When we increase the numbers of flags we take with us, the number of
flags we can set increases up to a point. After that point the number
of flags we can set will decrease. Therefore, when the number of
flags we can set starts to decrease once, we don't have to check the
rest of the possible solutions.
We mark the peak points at the beginning of the code, and we also
mark the first and the last peak points.
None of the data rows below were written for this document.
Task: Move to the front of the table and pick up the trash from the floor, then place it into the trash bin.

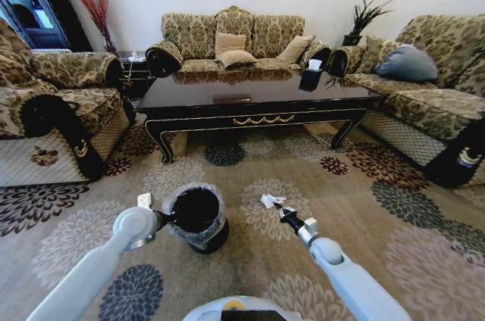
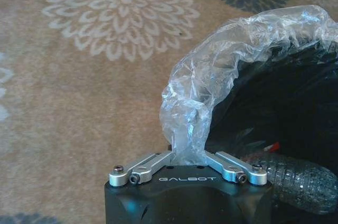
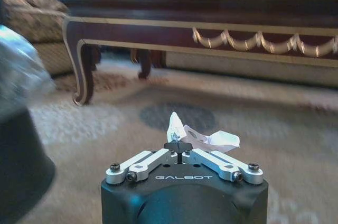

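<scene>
The dark glossy table (image 1: 258,105) stands across the carpet ahead; its gold-trimmed apron (image 3: 211,23) shows in the right wrist view. The black trash bin (image 1: 218,239) with its crinkled liner sits close in front of me. My left gripper (image 1: 168,219) is at the bin's left rim, shut on a fold of the liner (image 2: 187,152). A clear bottle (image 2: 301,182) lies inside the bin. Right of the bin, my right gripper (image 1: 285,212) is shut on a crumpled white paper scrap (image 1: 270,201) low over the carpet (image 3: 178,147). Another small white scrap (image 1: 144,200) lies left of the bin.
Patterned sofas surround the table: an armchair (image 1: 53,109) at left, a long sofa (image 1: 235,41) behind, another (image 1: 432,94) at right. A dark tissue box (image 1: 311,77) sits on the table. Flowered carpet stretches open to the right of my right arm.
</scene>
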Controlling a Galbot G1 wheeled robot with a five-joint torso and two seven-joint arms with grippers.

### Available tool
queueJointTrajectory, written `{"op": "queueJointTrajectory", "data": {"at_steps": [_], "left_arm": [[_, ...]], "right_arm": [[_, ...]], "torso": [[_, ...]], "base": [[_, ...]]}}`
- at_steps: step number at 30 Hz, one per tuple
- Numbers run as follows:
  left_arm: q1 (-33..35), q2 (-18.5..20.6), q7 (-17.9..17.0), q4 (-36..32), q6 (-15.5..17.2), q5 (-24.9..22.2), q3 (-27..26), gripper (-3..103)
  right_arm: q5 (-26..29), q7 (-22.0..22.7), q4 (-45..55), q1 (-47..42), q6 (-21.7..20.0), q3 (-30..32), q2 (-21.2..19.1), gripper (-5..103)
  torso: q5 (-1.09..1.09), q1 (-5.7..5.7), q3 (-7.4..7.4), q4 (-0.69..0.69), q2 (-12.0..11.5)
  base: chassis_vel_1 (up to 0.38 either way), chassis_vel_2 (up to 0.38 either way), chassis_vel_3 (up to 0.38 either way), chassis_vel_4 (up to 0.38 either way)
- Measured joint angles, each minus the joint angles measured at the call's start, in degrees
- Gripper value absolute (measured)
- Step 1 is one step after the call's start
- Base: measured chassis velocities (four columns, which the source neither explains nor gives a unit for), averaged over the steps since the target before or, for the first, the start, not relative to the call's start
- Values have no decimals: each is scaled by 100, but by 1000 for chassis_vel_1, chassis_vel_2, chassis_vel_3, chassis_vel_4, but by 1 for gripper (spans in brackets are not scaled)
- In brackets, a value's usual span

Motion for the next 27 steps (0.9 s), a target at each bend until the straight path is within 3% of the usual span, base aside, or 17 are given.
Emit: {"op": "queueJointTrajectory", "data": {"at_steps": [10, 19, 23, 27], "left_arm": [[-77, -173, -260, -47, -1, -22, 150, 0], [-850, -439, -574, 101, 0, -151, 1063, 0], [-1409, -626, -744, 175, -1, -304, 1697, 0], [-1645, -774, -822, 223, 0, -346, 2007, 0]], "right_arm": [[-8, 2, 1453, -315, -33, 10, -289, 0], [-257, -68, 2500, -932, -43, 188, -330, 0], [-751, -259, 3040, -1403, 0, 241, -254, 0], [-1085, -354, 3173, -1620, 58, 242, -198, 0]], "torso": [[3, 0, 0, 5, 0], [1, 0, 0, 2, 0], [1, 0, 0, 2, 0], [1, 0, 0, 3, 0]], "base": [[0, 0, 0, 0], [0, 0, 0, 0], [0, 0, 0, 0], [0, 0, 0, 0]]}}
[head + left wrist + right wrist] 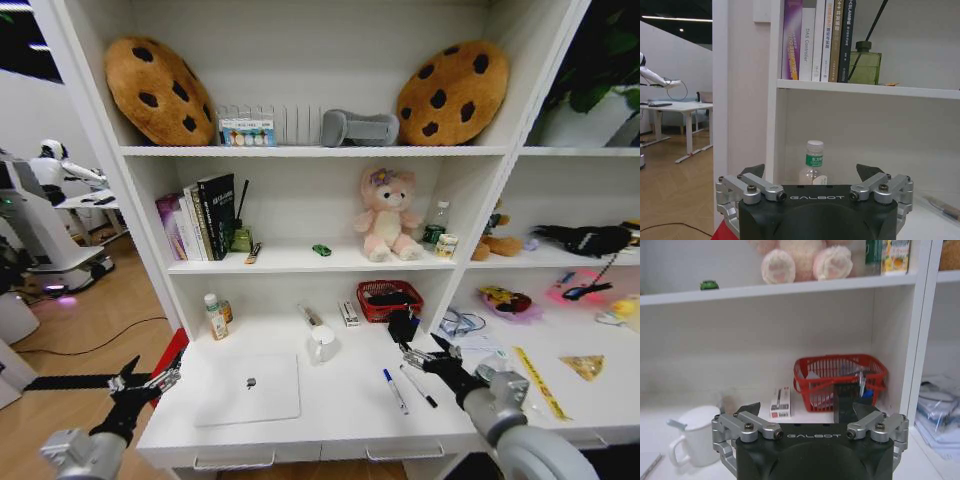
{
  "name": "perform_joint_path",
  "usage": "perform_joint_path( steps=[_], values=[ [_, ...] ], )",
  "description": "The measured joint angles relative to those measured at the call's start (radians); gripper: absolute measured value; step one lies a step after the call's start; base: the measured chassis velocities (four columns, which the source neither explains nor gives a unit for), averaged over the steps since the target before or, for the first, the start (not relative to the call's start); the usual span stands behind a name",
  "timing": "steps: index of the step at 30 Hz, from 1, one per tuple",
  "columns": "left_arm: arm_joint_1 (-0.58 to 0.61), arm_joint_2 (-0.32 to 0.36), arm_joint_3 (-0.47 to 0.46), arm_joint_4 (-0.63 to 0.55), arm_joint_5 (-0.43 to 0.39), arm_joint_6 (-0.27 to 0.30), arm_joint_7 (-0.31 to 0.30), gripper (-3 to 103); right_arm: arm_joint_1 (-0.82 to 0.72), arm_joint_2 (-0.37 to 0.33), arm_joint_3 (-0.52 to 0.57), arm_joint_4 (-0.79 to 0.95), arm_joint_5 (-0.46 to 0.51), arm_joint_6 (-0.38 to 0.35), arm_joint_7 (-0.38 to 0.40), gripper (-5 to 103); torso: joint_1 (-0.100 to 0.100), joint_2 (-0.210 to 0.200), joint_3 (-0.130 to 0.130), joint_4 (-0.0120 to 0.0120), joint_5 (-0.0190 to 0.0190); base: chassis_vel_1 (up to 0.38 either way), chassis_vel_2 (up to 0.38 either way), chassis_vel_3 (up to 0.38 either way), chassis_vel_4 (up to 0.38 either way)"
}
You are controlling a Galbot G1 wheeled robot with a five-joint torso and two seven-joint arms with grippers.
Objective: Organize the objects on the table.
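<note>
The right gripper (428, 357) hovers with its fingers apart and empty, just above the table (340, 400) and a little beyond the two marker pens (408, 388), which lie side by side on the white top just on the robot's side of the fingertips. In the right wrist view the same fingers (747, 409) point toward the red basket (840, 377) and the white mug (692, 435) at the back of the desk.

The step in hand looks like a pen pickup. To do it well, the fingers should draw back over one pen, straddle it across its width, and close low so the thin barrel does not roll.

The left gripper (145, 383) is also spread and empty, off the desk's left edge, with the laptop (248, 388) lying flat just inboard of it. The green toy car (321, 250) sits on the shelf above, well clear.

Room is ample between laptop and pens; the shelf upright beside the basket and the desk's front edge are the limits.
</note>
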Motion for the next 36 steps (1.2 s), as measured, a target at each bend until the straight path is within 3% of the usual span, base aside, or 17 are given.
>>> perform_joint_path(
  steps=[6,15,18,19,22,25,36],
  values=[
    [-0.037,-0.027,0.029,0.000,0.044,0.022,-0.015,100,0.046,-0.020,-0.073,-0.028,0.092,-0.116,0.072,100,0.000,0.000,0.000,0.0001,0.0001,0.000,0.000,0.000,0.000],
    [-0.015,-0.061,0.025,0.014,0.079,0.006,-0.007,100,0.165,-0.085,-0.120,-0.084,0.221,-0.282,0.191,100,0.000,0.000,0.000,0.0002,0.0004,0.000,0.000,0.000,0.000],
    [-0.001,-0.069,0.012,0.013,0.078,-0.003,-0.003,100,0.231,-0.122,-0.147,-0.083,0.343,-0.362,0.293,100,0.000,0.000,0.000,0.0000,0.0003,0.000,0.000,0.000,0.000],
    [-0.001,-0.069,0.012,0.013,0.078,-0.003,-0.003,100,0.231,-0.122,-0.147,-0.083,0.343,-0.362,0.293,100,0.000,0.000,0.000,0.0000,0.0003,0.000,0.000,0.000,0.000],
    [-0.002,-0.071,0.012,0.003,0.087,-0.004,-0.003,100,0.315,-0.163,-0.191,-0.105,0.476,-0.368,0.378,100,0.000,0.000,0.000,0.0001,0.0002,0.000,0.000,0.000,0.000],
    [-0.003,-0.075,0.015,-0.003,0.097,-0.002,-0.004,100,0.359,-0.188,-0.217,-0.127,0.556,-0.368,0.414,100,0.000,0.000,0.000,0.0001,0.0003,0.000,0.000,0.000,0.000],
    [0.003,-0.098,0.021,-0.024,0.120,0.008,-0.015,100,0.391,-0.216,-0.275,-0.218,0.574,-0.376,0.415,100,0.000,0.000,0.000,-0.0001,0.0002,0.000,0.000,0.000,0.000]
  ],
)
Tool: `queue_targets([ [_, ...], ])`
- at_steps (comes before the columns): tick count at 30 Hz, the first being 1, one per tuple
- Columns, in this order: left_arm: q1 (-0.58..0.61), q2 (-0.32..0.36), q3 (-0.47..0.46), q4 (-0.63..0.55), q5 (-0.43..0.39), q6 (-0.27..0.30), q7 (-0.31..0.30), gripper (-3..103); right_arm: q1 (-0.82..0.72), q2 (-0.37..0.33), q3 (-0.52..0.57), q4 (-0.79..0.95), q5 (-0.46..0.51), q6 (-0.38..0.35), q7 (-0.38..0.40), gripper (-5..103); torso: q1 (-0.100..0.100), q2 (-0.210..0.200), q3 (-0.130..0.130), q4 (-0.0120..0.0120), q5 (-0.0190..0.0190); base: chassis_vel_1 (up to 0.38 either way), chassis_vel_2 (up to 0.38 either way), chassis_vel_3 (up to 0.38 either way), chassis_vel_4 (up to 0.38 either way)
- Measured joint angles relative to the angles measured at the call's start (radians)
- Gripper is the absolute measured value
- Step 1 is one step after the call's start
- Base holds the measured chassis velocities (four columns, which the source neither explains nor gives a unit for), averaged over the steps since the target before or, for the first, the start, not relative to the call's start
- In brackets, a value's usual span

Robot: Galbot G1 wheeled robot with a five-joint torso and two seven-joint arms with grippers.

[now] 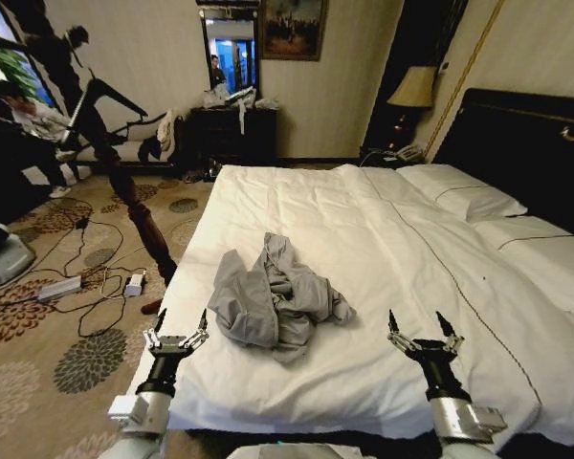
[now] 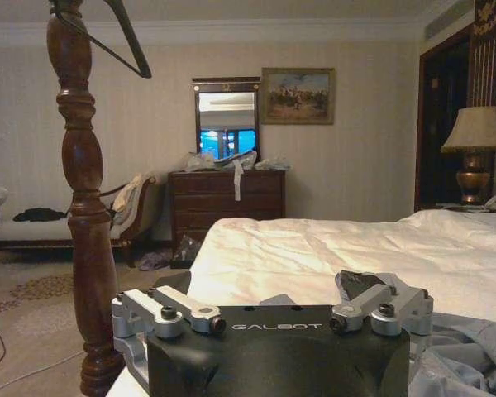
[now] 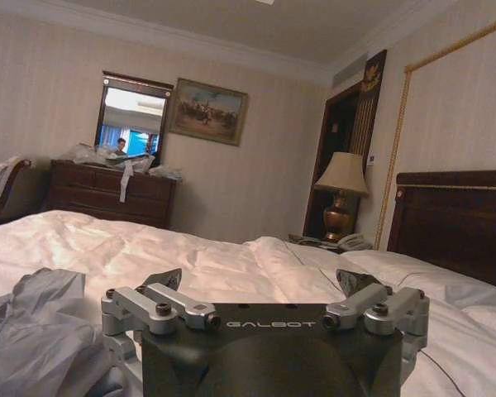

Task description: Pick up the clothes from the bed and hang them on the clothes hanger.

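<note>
Clothes (image 1: pixel 273 298) lie crumpled on the bed (image 1: pixel 383 249), between the spread left end effector (image 1: pixel 176 330) and spread right end effector (image 1: pixel 424 334); left wrist view adds the clothes hanger (image 2: pixel 116 33) atop a wooden post (image 2: pixel 83 207).

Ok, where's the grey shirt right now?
In the head view the clothes lie crumpled on the white bed, near its foot edge, ahead of and between the open left gripper and right gripper, closer to the left one.
</note>
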Motion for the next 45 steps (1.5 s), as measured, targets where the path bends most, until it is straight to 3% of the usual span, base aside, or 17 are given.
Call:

This reduces the unnecessary
checks where the peaks starts at the very last elements of a large
array or the last peak occurs at the very first elements of a large
array.
Here is a C++ Solution with 100% score
int test(vector<int> &peaks,int i,int n)
{
int j,k,sum,fin,pos;
fin = n/i;
for (k=0; k< i; k++)
{
sum=0;
for (j=0; j< fin; j++)
{ pos = j + k * fin;
sum=sum + peaks[ pos ];
}
if (0==sum) return 0;
}
return 1;
}
int solution(vector<int> &A) {
// write your code in C++98
int i,n,max,r,j,salir;
n = A.size();
vector<int> peaks(n,0);
if (0==n) return 0;
if (1==n) return 0;
for (i=1; i< (n-1) ; i++)
{
if ( (A[i-1] < A[i]) && (A[i+1] < A[i]) ) peaks[i]=1;
}
i=1;
max=0;
salir =0;
while ( ( i*i < n) && (0==salir) )
{
if ( 0== n % i)
{
r=test(peaks,i,n);
if (( 1==r ) && (i>max)) max=i;
j = n/i;
r=test(peaks,j,n);
if (( 1==r ) && (j>max)) max=j;
if ( max > n/2) salir =1;
}
i++;
}
if (0==salir)
{
if (i*i == n)
{
if ( 1==test(peaks,i,n) ) max=i;
}
}
return max;
}
The first idea is that we cannot set more than sqrt(N) flags. Lets imagine that we've taken N flags, in this case we should have at least N * N items to set all the flags, because N it's the minimal distance between the flags. So, if we have N items its impossible to set more than sqrt(N) flags.
function solution(A) {
const peaks = searchPeaks(A);
const maxFlagCount = Math.floor(Math.sqrt(A.length)) + 1;
let result = 0;
for (let i = 1; i <= maxFlagCount; ++i) {
const flagsSet = setFlags(peaks, i);
result = Math.max(result, flagsSet);
}
return result;
}
function searchPeaks(A) {
const peaks = [];
for (let i = 1; i < A.length - 1; ++i) {
if (A[i] > A[i - 1] && A[i] > A[i + 1]) {
peaks.push(i);
}
}
return peaks;
}
function setFlags(peaks, flagsTotal) {
let flagsSet = 0;
let lastFlagIndex = -flagsTotal;
for (const peakIndex of peaks) {
if (peakIndex >= lastFlagIndex + flagsTotal) {
flagsSet += 1;
lastFlagIndex = peakIndex;
if (flagsSet === flagsTotal) {
return flagsSet;
}
}
}
return flagsSet;
}
Such solution has O(N) complexity. We should iterate over A to find peaks and iterate from 1 to sqrt(N) flag counts trying to set all the flags. So we have O(N + 1 + 2 + 3 ... sqrt(N)) = O(N + sqrt(N*N)) = O(N) complexity.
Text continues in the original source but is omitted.